Barack Obama will be inaugurated in front of hundreds of thousands of people on Jan. 21, but here's a little secret: That's just ceremonial. He will actually be sworn in 24 hours beforehand, in what is sure to be a much smaller ceremony.
That's because the Constitution's 20th Amendment specifies that a presidential term begins on Jan. 20 each year. Since that date falls on a Sunday, the big production was pushed back a day. Which means when Obama puts his hand on the Bible in front of a national TV audience and repeats after Chief Justice John Roberts, it will just be a rerun.
For an event that's essentially etched in stone every four years, the history behind the inauguration date is surprisingly fascinating. It's moved up more than three months since George Washington's first in April 1789, but despite mind-blowing advancements in technology, there's still nearly a three-month gap between election day and inauguration day. And experts say that gap isn't likely to shrink.
Our first presidential election began on Dec. 15, 1788, and voting didn’t end until Jan. 10. Though George Washington's victory was a forgone conclusion, it wouldn't be confirmed for weeks to come.
"The long struggle to ratify the Constitution delayed the selection of the Electoral College until January 1789 and the electors did not meet in their state capitals until March," said John Ferling, author of 'The Ascent of George Washington: The Hidden Political Genius of an American Icon.' "The Senate then had to count the ballots, and that was not done until early April."
Washington got word of his election on April 14, and arrived in New York on April 23. A week later, on April 30, he was inaugurated.
Even though Washington wasn't inaugurated until April, his first term technically ended four years after the Constitution was ratified. So for Washington's second term -- and every inauguration for the next 144 years -- Inauguration Day was held on March 4, the anniversary of the Constitution's ratification (or March 5, if the 4th fell on a Sunday).
Though this shaved 47 days off the interregnum (the period between the election and the inauguration), the nation would still find itself saddled with a lame duck president for months on end.
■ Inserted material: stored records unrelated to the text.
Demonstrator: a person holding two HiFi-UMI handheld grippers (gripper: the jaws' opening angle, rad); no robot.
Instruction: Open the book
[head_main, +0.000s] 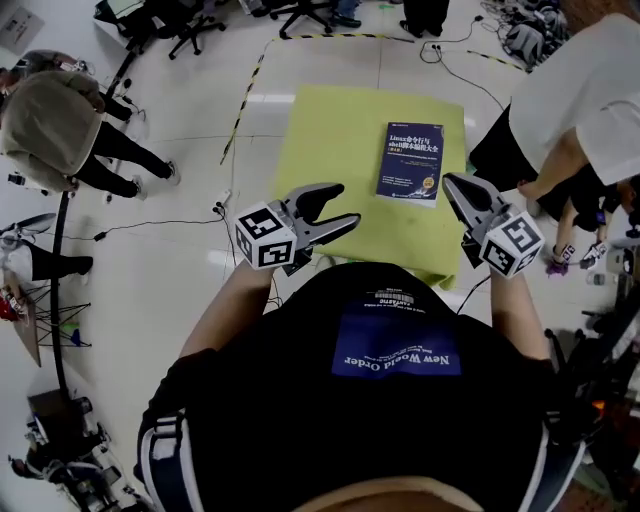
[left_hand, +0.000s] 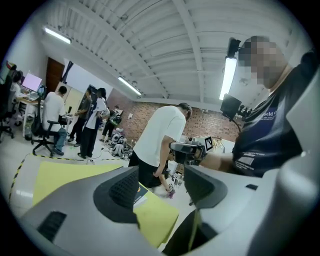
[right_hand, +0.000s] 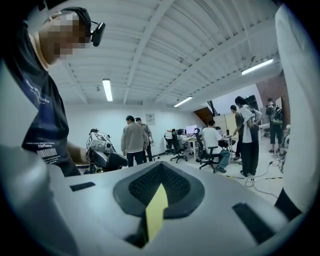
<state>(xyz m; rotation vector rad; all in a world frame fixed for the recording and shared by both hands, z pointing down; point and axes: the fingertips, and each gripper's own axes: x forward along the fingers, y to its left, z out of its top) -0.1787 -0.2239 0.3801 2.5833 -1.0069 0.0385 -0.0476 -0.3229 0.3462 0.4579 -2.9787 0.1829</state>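
Item: book – closed, cover up, flat on table, ahead of both your tools, untouched
L gripper – jaws apart, empty; prob. readied for the cover edge
R gripper – jaws look pressed together, nothing between; free to steady the spine

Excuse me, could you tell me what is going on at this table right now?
A person stands at a table with a yellow-green cover, a hand-held gripper in each hand. A blue book lies closed on it, untouched. The left hand-held gripper has its jaws apart, nothing between them; the right hand-held gripper has its jaws together, empty. Both hover short of the book, so opening it has not begun.
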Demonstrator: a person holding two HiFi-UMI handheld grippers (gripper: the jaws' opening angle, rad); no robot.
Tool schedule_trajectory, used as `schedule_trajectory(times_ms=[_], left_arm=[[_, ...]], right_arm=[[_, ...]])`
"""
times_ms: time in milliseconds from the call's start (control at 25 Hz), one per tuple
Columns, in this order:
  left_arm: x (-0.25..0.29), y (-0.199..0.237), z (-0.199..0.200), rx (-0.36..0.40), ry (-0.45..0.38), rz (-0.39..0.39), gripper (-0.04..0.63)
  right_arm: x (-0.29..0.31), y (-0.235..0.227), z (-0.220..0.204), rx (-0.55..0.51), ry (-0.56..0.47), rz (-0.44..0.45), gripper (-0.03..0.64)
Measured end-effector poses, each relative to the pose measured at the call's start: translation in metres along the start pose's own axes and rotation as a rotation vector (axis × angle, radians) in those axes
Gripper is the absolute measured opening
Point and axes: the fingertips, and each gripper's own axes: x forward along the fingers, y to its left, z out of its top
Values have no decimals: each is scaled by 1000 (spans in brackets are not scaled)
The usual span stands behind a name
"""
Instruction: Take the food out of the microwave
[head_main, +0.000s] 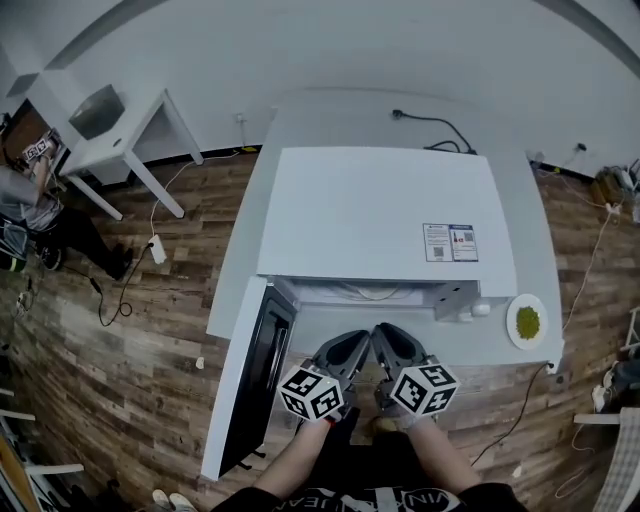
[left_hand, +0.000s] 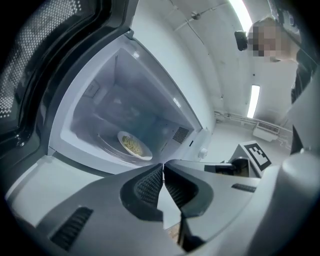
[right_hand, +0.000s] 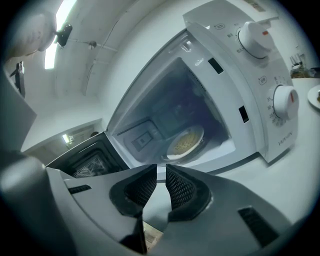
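A round plate of yellowish food (right_hand: 186, 142) is seen inside the open white microwave (head_main: 380, 210). The left hand-held gripper (left_hand: 163, 165) is closed (ribbed pads (left_hand: 149, 186) touching); the right hand-held gripper (right_hand: 160, 167) is parted narrowly, empty.

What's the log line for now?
door open | plate of food inside microwave | left gripper shut | right gripper slightly open | both empty

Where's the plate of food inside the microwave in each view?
Head view: not in it; the microwave top hides it.
Left gripper view: plate left of centre, deep in the cavity.
Right gripper view: plate just right of centre, in the cavity.
Shared landmark: the open door.
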Motion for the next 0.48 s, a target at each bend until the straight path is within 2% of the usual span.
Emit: schedule_trajectory(times_ms=[480], left_arm=[[11, 24, 5, 1, -17, 26, 14]], right_arm=[[23, -56, 30, 143, -73, -187, 63]])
When Abraham Lincoln was elected president on Nov. 6, 1860, the nation was teetering on the brink of war, and it would be four months before he could take the reins. During that time, seven states seceded, formed the Confederate States of America, and, two weeks before Lincoln's inauguration, selected Jefferson Davis as their own president.
It would take another nation-defining crisis before anyone would do anything to address the issue. In 1932, with the Great Depression crushing the economy, Sen. George Norris, an independent from Nebraska, proposed what became known as the "Lame Duck" amendment, seeking to move up inauguration day to Jan. 20.
The 20th Amendment was ratified in 1933 -- but too late to move up Franklin Delano Roosevelt's inauguration. So with about a quarter of the nation out of work, America had to spend four more months under the leadership of Herbert Hoover, who had failed to garner even 40 percent of the popular vote.
Hoover made several attempts to get FDR on board with his efforts to right the economy, but Roosevelt was too smart for that, says Bob Clark, Supervisory Archivist at the Franklin Delano Roosevelt Presidential Library.
"He was very coy during that interregnum, where Hoover was trying to get him to sign on and start wielding authority before he had authority," Clark said. "And FDR, politically, did not want to be boxed in by being seen to endorse the policies… to avoid the perception that (he) was in any way responsible for what was going on."
Eighty years later, with the advent of the Internet and private jets, the outcome of a presidential election is usually known hours after polls close, and the president-elect can get to D.C. by noon the following day. But presidential inaugurations are still held on Jan. 20 -- exposing America to nearly three months of lame duck presidency.
Bruce Ackerman, Sterling Professor of Law and Political Science at Yale University, says this is due to vagaries of the Electoral College, a system he described as "ridiculous" and "antiquated."
Ackerman, who worked for Al Gore during the disputed 2000 election, says the Electoral College requires time to mitigate disputes in close elections.
"You need time to resolve this," Ackerman said. "The statute at the present time requires, if the states want to have the returns unchallenged at subsequent proceedings, they have to hand them in by the middle of December."
Ackerman said we should look to the rest of the world to find a system of Democratic elections that is fast and efficient.
"See how the French do it," he said. "If you look at any modern democracy other than ours, just copy their system. It has all the features you're describing."
In France, from election day to inauguration takes about 24 days, and that's despite often having a second round of voting in between.
Think how nice it'd be to hold the Inaugural parade on Nov. 30, when the average temperature in DC is a balmy 52. But be prepared to actually watch that parade in chilly January weather.